Filter this material down to the lines that hold "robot", copying each one.

-- Supplied material follows --

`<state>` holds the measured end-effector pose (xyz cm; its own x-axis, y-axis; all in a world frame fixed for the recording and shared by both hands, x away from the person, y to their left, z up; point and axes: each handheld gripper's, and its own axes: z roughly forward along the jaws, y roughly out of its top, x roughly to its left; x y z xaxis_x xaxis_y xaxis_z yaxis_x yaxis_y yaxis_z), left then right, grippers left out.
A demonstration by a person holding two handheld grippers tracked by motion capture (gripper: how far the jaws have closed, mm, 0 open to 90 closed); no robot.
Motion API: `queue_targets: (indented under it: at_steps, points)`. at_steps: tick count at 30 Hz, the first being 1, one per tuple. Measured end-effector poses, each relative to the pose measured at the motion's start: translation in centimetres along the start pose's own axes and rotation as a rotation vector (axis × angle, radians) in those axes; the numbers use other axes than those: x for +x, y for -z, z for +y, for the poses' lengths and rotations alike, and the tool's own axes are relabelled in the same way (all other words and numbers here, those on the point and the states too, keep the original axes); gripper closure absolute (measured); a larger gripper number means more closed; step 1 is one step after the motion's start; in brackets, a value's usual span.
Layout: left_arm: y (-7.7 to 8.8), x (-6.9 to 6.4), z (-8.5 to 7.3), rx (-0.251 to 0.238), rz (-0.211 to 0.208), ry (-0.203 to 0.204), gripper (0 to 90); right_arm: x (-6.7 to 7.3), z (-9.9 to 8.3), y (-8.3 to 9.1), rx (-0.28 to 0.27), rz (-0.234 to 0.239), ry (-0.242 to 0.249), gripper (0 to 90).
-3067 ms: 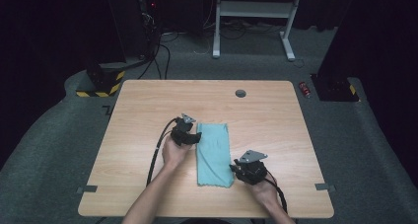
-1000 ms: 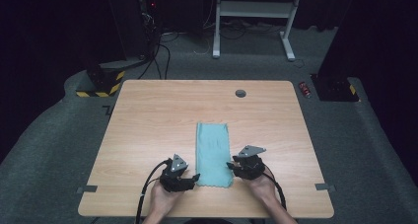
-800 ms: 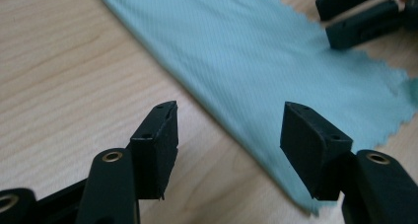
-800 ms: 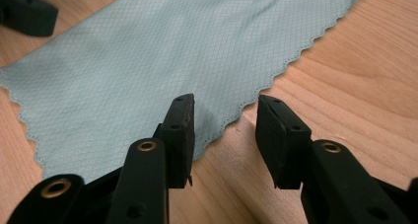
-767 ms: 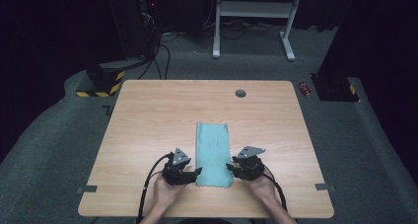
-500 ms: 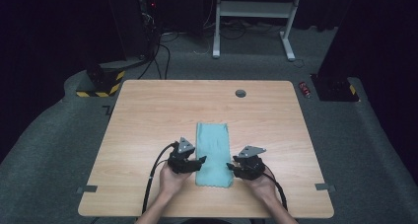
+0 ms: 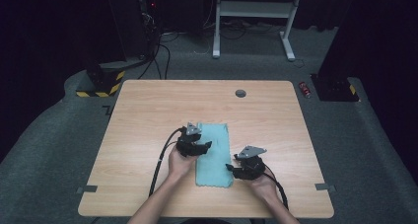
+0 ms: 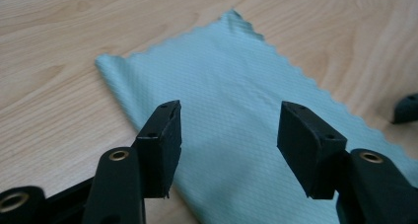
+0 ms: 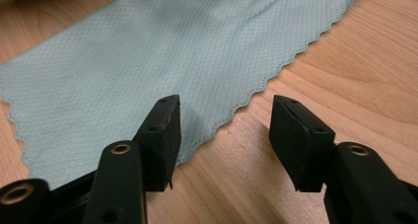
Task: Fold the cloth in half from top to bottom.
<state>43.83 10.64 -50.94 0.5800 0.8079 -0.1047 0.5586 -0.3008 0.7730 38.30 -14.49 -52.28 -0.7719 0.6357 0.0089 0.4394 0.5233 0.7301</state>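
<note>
the light blue cloth lies flat on the wooden table, folded into a long narrow strip that runs from near the middle of the surface toward the near edge, a little closer to that edge than to the far one. its borders are cut in small scallops, plain in the right gripper view, and its weave shows a fine diamond pattern in the left gripper view.

the left gripper sits at the cloth's left long edge, toward its far end, with its jaws apart over the fabric and nothing pinched between them; in its own view the cloth spreads out under and beyond the gap. the right gripper is at the right long edge near the cloth's near end. its jaws have just been opening and now stand wide; the scalloped edge passes under the gap, one pad over the cloth and the other over bare wood, neither one pressing on it.

a hand holds each gripper, forearms coming in over the near edge, and a black cable trails from the left gripper toward that edge. a small round dark grommet sits near the far edge of the surface, well apart from the cloth.
</note>
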Motion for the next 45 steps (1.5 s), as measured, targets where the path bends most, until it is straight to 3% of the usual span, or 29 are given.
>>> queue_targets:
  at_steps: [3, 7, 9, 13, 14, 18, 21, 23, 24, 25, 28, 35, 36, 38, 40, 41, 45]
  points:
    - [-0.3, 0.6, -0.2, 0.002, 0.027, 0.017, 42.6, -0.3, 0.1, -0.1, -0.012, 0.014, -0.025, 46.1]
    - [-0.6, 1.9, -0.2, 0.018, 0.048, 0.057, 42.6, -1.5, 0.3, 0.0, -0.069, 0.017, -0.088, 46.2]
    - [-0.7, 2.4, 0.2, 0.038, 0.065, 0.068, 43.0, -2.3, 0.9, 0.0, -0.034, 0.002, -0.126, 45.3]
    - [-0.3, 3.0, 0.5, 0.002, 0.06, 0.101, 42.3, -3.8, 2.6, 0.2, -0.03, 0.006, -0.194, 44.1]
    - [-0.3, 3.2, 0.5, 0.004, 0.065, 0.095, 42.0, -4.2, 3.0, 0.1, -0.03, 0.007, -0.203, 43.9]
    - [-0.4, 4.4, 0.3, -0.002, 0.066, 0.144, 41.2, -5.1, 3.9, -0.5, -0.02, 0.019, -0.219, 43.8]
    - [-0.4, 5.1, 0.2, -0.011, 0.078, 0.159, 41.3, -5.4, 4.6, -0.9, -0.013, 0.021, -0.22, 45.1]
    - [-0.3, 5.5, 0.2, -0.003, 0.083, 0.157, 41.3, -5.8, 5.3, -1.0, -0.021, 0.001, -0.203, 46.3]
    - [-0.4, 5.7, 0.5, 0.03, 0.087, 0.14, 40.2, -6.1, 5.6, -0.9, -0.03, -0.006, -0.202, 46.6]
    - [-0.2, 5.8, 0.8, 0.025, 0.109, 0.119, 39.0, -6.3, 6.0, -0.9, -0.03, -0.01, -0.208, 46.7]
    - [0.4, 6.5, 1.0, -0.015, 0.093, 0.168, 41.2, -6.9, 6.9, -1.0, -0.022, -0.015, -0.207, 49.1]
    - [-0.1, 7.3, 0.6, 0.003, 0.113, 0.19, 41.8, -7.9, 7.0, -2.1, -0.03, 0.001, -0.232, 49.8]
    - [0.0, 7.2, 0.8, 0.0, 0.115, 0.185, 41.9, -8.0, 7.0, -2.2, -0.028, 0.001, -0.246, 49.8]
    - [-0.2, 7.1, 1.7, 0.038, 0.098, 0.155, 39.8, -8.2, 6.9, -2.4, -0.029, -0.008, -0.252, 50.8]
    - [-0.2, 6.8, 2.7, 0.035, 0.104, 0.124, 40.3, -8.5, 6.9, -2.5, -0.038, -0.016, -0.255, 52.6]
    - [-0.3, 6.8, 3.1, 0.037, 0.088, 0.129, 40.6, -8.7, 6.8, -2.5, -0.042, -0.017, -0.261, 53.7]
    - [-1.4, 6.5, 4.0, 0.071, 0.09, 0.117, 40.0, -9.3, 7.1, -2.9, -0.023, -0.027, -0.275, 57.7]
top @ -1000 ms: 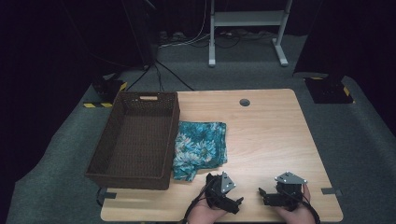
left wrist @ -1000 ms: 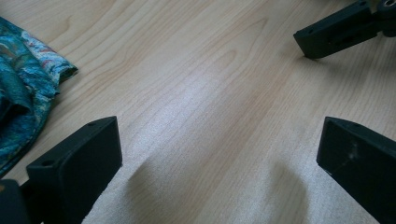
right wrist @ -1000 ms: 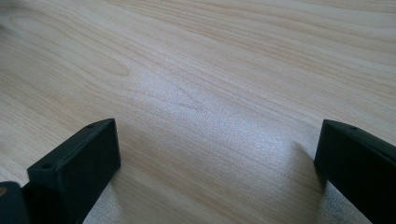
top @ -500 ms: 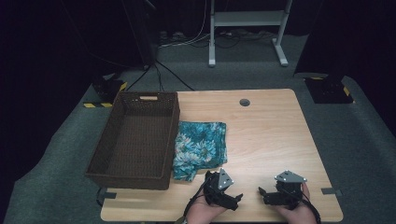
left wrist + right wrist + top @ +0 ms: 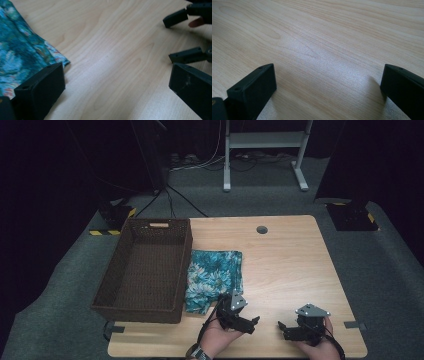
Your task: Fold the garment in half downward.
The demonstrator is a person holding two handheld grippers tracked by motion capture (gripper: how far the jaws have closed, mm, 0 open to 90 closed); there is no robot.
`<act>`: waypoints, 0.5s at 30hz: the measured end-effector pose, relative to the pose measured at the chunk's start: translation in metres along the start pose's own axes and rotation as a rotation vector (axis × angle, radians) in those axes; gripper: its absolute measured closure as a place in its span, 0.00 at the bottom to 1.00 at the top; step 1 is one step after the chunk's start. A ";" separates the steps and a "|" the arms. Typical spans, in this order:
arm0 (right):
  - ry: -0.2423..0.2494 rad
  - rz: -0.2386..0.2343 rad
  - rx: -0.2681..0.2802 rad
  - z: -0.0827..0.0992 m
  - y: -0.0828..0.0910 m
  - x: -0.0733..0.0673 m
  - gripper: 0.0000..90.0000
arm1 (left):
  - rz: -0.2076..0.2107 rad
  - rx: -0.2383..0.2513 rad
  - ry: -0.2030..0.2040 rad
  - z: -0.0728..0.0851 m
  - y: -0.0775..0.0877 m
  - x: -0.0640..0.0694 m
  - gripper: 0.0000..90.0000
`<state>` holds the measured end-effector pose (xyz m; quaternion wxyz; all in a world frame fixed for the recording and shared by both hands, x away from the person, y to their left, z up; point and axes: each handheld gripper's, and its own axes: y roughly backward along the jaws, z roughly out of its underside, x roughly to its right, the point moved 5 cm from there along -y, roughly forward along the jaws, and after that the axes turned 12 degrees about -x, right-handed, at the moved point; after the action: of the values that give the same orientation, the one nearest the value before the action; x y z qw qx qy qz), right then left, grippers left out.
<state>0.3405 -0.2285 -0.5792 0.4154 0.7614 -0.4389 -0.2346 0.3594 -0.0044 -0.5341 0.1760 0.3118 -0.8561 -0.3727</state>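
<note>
Right now my left gripper [image 5: 240, 320] sits wide open and empty at the near edge of the table [image 5: 290, 265], just beside the near corner of the folded floral cloth [image 5: 214, 277]. My right gripper [image 5: 292, 330], equally spread, holds nothing over bare wood.

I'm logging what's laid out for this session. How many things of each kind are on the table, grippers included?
Wicker basket: 1
Folded teal floral cloth: 1
Handheld grippers: 2, the left gripper and the right gripper, both with jaws apart and nothing between them
Total: 4
</note>
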 end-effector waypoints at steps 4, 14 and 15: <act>0.000 0.001 -0.002 0.000 0.000 0.000 0.00 | -0.030 0.000 0.018 -0.005 0.005 -0.010 0.01; 0.003 0.000 -0.002 0.000 0.000 0.000 0.00 | -0.107 0.016 0.078 -0.012 0.013 -0.039 0.02; 0.003 0.000 -0.002 0.000 0.000 0.000 0.00 | -0.111 0.019 0.077 -0.014 0.013 -0.041 0.03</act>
<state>0.3407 -0.2280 -0.5793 0.4168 0.7613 -0.4380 -0.2341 0.3919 0.0221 -0.5173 0.1849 0.3746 -0.8335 -0.3616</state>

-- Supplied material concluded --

* **Exercise answer**
A demonstration by a person holding two handheld grippers tracked by motion capture (gripper: how far the jaws have closed, mm, 0 open to 90 closed); no robot.
The demonstrator is a person holding two handheld grippers tracked by motion capture (gripper: how far the jaws have closed, mm, 0 open to 90 closed); there is no robot.

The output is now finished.